(ABOUT THIS TASK)
Extract, unchanged, each line of the listing below from its first line through the line that contains "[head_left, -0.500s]", inclusive, and nothing else.

(RECORD EXCERPTS)
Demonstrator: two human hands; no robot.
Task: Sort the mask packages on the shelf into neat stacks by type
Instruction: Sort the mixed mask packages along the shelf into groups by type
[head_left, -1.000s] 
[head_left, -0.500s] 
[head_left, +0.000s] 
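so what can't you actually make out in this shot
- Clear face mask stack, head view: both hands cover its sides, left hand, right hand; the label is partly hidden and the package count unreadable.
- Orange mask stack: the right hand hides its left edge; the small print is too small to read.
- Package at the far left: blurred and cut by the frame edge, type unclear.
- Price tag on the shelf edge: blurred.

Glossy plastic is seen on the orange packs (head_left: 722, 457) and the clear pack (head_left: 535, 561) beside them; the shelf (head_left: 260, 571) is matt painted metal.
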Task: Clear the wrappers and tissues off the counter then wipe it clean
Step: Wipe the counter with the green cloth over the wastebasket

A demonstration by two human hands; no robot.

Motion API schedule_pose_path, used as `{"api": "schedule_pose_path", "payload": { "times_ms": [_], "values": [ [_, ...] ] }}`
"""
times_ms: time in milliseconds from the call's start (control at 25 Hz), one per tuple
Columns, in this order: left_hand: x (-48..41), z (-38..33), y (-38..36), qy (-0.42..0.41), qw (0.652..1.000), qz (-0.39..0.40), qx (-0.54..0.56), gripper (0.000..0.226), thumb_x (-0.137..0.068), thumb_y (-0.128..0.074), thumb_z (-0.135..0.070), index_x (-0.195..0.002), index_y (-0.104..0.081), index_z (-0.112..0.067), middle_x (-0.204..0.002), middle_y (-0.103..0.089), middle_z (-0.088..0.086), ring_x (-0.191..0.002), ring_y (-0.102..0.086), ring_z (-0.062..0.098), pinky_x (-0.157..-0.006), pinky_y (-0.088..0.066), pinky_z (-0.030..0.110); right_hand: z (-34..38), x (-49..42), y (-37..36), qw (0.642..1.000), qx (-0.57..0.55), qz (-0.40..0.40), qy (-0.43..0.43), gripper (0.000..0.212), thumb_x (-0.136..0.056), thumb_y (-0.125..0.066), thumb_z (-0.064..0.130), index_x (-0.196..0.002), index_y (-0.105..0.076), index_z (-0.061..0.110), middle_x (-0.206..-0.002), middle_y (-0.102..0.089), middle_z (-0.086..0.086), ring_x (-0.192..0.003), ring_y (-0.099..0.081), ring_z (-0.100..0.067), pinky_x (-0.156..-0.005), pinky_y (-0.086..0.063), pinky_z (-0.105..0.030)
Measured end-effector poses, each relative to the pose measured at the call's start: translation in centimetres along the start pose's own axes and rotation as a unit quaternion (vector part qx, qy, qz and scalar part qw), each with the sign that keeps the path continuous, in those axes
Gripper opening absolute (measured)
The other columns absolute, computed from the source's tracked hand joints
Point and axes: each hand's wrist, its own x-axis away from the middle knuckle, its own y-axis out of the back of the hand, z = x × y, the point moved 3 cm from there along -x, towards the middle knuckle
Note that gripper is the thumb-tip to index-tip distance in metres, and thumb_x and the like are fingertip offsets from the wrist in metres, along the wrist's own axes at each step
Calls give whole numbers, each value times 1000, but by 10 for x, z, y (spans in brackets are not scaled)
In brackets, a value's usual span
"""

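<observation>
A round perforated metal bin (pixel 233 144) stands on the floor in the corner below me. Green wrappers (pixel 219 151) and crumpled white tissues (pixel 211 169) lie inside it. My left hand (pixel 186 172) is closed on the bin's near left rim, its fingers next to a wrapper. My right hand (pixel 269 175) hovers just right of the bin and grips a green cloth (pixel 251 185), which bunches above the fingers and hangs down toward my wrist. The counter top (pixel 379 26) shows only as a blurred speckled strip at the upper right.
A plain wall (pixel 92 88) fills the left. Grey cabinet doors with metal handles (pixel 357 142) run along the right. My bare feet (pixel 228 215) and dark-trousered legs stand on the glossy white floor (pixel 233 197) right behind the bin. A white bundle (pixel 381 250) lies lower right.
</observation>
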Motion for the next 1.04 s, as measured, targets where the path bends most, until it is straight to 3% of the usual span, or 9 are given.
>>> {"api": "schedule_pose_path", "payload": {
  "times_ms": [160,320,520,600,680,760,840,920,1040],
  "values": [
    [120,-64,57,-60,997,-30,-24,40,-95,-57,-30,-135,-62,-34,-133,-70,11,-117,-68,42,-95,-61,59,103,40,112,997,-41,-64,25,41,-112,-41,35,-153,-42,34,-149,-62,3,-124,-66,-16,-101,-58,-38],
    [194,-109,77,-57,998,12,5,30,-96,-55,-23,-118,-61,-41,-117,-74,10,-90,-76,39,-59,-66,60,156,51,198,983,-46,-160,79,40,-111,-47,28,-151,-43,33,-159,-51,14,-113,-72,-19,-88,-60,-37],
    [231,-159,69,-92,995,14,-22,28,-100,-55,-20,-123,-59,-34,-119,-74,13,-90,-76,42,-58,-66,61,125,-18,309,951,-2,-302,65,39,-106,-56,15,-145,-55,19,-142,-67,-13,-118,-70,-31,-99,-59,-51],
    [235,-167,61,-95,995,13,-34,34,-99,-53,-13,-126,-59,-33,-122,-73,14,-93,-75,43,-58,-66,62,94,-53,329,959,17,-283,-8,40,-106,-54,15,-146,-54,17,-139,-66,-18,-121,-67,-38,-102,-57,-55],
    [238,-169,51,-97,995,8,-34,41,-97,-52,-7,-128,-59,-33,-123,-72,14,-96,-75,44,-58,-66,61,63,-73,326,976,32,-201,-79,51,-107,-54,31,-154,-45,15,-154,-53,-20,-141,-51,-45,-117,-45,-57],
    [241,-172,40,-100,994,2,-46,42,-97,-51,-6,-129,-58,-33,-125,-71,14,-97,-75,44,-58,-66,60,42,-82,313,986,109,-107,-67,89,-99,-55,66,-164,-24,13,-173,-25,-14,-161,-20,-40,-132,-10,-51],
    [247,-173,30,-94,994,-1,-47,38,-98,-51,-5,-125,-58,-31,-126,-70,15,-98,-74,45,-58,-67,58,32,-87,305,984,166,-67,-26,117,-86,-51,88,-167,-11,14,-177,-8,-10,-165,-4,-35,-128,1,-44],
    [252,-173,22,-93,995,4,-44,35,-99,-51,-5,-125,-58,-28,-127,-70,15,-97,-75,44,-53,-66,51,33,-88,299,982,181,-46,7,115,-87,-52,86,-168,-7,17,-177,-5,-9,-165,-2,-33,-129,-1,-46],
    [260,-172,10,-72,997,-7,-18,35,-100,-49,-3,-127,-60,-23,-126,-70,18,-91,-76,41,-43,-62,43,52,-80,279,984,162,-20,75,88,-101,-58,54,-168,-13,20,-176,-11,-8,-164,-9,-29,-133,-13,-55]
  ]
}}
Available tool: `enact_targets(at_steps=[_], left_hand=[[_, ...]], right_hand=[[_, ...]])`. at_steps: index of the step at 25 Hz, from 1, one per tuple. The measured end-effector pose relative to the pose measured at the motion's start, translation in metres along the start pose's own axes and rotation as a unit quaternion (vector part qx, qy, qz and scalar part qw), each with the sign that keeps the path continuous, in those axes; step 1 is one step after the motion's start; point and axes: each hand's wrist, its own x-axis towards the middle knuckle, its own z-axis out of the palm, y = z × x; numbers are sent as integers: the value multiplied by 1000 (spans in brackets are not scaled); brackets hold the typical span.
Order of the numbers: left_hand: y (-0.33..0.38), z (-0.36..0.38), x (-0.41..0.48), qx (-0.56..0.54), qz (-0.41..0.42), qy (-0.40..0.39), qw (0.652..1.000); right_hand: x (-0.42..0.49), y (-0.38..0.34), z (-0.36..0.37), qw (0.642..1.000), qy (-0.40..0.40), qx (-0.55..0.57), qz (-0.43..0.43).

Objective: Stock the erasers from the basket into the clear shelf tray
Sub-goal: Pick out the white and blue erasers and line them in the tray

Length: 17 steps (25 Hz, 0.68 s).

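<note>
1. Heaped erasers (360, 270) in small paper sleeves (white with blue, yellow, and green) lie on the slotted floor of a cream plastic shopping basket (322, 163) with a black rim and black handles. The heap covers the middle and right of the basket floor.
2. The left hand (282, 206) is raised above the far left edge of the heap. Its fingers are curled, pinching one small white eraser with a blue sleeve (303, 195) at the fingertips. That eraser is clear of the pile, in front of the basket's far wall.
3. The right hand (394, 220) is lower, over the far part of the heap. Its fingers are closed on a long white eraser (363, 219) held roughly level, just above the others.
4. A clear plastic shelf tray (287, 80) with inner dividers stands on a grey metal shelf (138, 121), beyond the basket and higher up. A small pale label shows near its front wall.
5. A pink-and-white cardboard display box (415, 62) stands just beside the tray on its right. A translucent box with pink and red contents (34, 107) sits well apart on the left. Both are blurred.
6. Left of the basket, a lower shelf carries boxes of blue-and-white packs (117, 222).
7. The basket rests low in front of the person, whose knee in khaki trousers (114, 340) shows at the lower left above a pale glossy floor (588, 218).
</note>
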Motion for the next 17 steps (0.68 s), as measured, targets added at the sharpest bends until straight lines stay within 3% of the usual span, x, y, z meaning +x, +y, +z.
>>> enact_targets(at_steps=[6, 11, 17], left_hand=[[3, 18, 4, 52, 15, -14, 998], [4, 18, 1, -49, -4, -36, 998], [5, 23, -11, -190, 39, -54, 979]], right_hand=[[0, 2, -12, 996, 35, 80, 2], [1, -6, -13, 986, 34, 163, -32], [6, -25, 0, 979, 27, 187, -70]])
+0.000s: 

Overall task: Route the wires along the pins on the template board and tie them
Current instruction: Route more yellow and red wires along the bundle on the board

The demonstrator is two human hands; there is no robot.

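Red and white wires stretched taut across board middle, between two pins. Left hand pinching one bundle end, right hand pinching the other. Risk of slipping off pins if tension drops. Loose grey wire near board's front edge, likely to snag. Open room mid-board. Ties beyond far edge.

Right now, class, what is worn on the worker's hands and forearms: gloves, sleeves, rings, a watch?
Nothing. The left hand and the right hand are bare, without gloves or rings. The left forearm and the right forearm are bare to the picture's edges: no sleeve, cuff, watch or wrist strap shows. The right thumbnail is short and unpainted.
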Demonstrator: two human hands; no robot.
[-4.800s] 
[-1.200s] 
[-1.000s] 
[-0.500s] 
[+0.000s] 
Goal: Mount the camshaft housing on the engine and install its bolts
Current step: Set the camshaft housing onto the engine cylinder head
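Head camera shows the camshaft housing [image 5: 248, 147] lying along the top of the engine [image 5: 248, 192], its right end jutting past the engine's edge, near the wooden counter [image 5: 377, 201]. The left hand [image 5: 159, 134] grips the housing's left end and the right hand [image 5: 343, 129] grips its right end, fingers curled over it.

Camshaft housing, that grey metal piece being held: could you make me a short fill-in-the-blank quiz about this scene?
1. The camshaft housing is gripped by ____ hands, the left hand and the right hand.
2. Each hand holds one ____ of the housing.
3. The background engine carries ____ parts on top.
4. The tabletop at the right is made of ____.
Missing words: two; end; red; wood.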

(FINISHED TASK)
Demonstrator: two human hands; no robot.
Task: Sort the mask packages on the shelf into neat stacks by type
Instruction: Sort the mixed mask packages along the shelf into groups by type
[head_left, -1.000s] 
[head_left, -0.500s] 

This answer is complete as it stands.